Loebe forderte die Stadtpolitik an oberster Stelle auf zu handeln: „Der Oberbürgermeister muss sagen, was er will, anstatt in alle Richtungen zu arbeiten.“ Loebe hat bei dieser Handlungsweise einen bestimmten Verdacht: „Man will das Thema nicht in die Hand nehmen, weil man fürchtet, Wählerstimmen zu verlieren.“ Und Weber fügte hinzu: „Herr Loebe und ich können nicht entscheiden, welche Bedeutung dieses Haus haben soll. Wir wünschen uns ein Haus von überregionaler Bedeutung. Wenn die Politik entscheidet, dass es nicht so sein soll, dann ist es eben so.“

Die Mehrheit des Publikums im mit rund 200 Personen voll besetzten Chagall-Saal ließ erkennen, dass es sich einen Verbleib am Standort wünscht. Auch der Frankfurter Architekt Ernst Ulrich Scheffler hält zumindest die über 100 Meter lange Glasfassade für erhaltenswert. Die Schaufront von Apel/Beckert/Becker verweigert jegliche Repräsentation. Scheffler betonte: Otto Appel war ein Star seiner Zeit. Er hat sein Besters gegeben.

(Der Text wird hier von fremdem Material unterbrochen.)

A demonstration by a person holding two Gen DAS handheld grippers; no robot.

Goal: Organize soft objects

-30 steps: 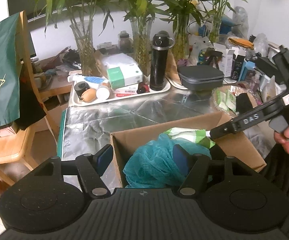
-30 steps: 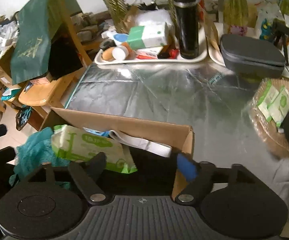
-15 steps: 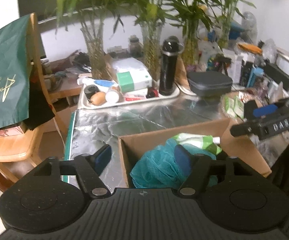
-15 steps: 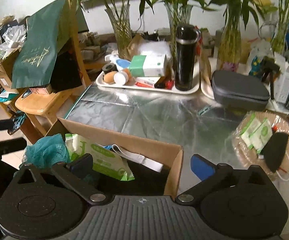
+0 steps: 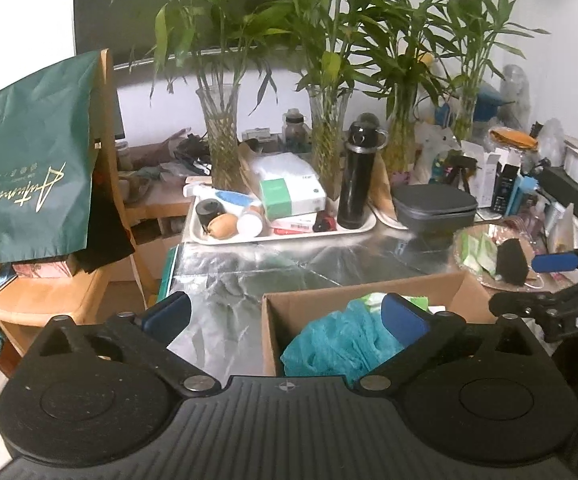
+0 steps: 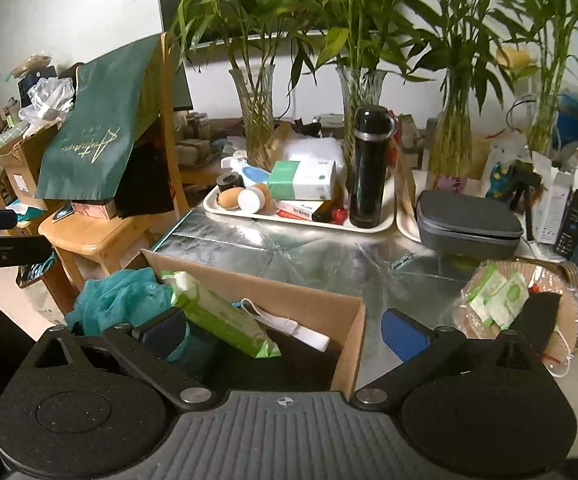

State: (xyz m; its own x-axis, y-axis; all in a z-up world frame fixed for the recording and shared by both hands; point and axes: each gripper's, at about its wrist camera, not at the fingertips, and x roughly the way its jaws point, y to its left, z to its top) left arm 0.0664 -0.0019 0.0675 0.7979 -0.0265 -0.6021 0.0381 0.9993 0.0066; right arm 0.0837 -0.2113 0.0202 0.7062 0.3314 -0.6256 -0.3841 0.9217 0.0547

Ein repräsentativeres Gebäude „mit mehr Strahlkraft“ forderte dagegen der Kölner Architekt Peter Böhm. Er vermisst an dem 1960-er-Jahre-Bau „das Festliche, Liebevolle und Lustvolle. Das Gebäude verkörpere den Satz: „Ich will mich bilden und gehe ins Theater.“ Frankfurt habe etwas Besseres verdient, folgerte Böhm, erhielt für diese Aussage aber nur spärlichen Applaus.